Python arrays and sting formatting options

Gabriel Genellina gagsl-py2 at yahoo.com.ar
Tue Sep 30 20:32:28 EDT 2008


En Mon, 29 Sep 2008 19:04:18 -0300, Ivan Reborin  
<ireborin at delete.this.gmail.com> escribió:

> 1. Multi dimensional arrays - how do you load them in python
> For example, if I had:
> -------
> 1 2 3
> 4 5 6
> 7 8 9
>
> 10 11 12
> 13 14 15
> 16 17 18
> -------
> with "i" being the row number, "j" the column number, and "k" the ..
> uhmm, well, the "group" number, how would you load this ?

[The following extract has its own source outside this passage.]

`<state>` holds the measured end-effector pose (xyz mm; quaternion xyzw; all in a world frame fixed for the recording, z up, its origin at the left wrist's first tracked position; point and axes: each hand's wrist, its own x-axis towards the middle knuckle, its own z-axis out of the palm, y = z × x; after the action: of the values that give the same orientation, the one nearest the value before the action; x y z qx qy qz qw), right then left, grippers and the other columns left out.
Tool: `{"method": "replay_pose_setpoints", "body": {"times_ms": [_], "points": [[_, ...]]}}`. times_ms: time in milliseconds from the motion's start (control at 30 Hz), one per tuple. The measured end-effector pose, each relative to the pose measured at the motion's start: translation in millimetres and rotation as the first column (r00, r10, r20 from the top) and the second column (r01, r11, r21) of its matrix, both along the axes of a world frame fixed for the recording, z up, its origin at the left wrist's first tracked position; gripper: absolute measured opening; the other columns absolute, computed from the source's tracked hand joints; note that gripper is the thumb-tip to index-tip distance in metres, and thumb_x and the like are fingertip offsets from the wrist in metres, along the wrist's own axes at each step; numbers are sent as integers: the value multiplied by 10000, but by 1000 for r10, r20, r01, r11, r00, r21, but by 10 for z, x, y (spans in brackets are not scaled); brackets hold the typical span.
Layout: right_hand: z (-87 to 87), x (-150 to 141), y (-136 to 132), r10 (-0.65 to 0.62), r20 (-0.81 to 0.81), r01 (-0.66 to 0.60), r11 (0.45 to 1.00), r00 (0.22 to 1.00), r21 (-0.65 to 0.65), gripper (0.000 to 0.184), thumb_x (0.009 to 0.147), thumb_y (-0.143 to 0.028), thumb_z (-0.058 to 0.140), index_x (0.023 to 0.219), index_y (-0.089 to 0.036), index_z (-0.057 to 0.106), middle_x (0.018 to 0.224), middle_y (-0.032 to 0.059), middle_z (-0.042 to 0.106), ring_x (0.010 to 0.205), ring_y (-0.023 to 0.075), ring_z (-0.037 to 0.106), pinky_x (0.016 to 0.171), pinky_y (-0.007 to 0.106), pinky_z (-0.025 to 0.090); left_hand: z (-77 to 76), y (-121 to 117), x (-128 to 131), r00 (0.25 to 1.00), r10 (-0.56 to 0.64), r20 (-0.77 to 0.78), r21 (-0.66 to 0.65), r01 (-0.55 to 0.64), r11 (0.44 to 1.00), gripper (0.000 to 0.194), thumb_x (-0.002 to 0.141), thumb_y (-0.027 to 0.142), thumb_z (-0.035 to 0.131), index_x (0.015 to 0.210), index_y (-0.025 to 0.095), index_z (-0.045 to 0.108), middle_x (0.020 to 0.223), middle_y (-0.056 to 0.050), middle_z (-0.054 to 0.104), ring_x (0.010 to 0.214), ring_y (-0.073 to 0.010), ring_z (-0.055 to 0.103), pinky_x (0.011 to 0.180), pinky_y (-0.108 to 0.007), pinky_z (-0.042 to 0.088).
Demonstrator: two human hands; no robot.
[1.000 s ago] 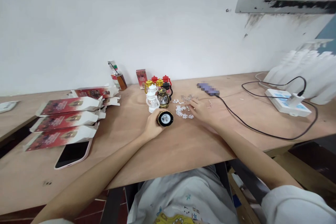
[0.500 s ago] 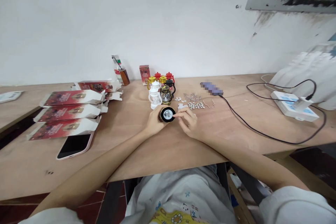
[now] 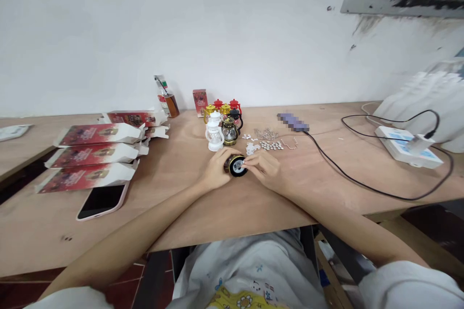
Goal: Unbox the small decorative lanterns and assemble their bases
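My left hand [image 3: 214,173] is wrapped round a small black and gold toy lantern [image 3: 235,165] lying on its side, its round base facing me. My right hand [image 3: 265,170] pinches at that base with thumb and forefinger; what is between the fingertips is too small to make out. Just beyond the hands lie small white pieces [image 3: 252,147], a row of button cells [image 3: 271,145] and thin wire hooks [image 3: 265,133]. A cluster of upright toy lanterns [image 3: 222,123] in white, gold, red and black stands behind them.
Several red and white flat boxes [image 3: 96,152] lie at the left with a pink-cased phone [image 3: 102,201] in front. A bottle [image 3: 165,96] stands by the wall. A black cable [image 3: 348,174] runs to a white power strip [image 3: 408,152] at the right.
My right hand left the small parts and came back to the lantern's base. The left hand lowered the lantern toward the wooden table and turned it slightly.
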<state>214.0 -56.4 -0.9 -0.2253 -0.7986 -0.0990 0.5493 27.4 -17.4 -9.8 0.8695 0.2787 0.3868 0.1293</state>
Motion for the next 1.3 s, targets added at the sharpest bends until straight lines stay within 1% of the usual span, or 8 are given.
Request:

I agree that using NumPy is the way to go if you're going to do lots of  
array calculations. But a plain Python code would look like this (more  
comprehensible than other posted versions, I hope):

--- begin code ---
def read_group(fin, rows_per_group):
     rows = []
     for i in range(rows_per_group):
         line = fin.readline()
         row = [float(x) for x in line.split()]
         rows.append(row)
     fin.readline() # skip blank line
     return rows

# simulate a file using a string instead
# actual code would use: fin = open(filename)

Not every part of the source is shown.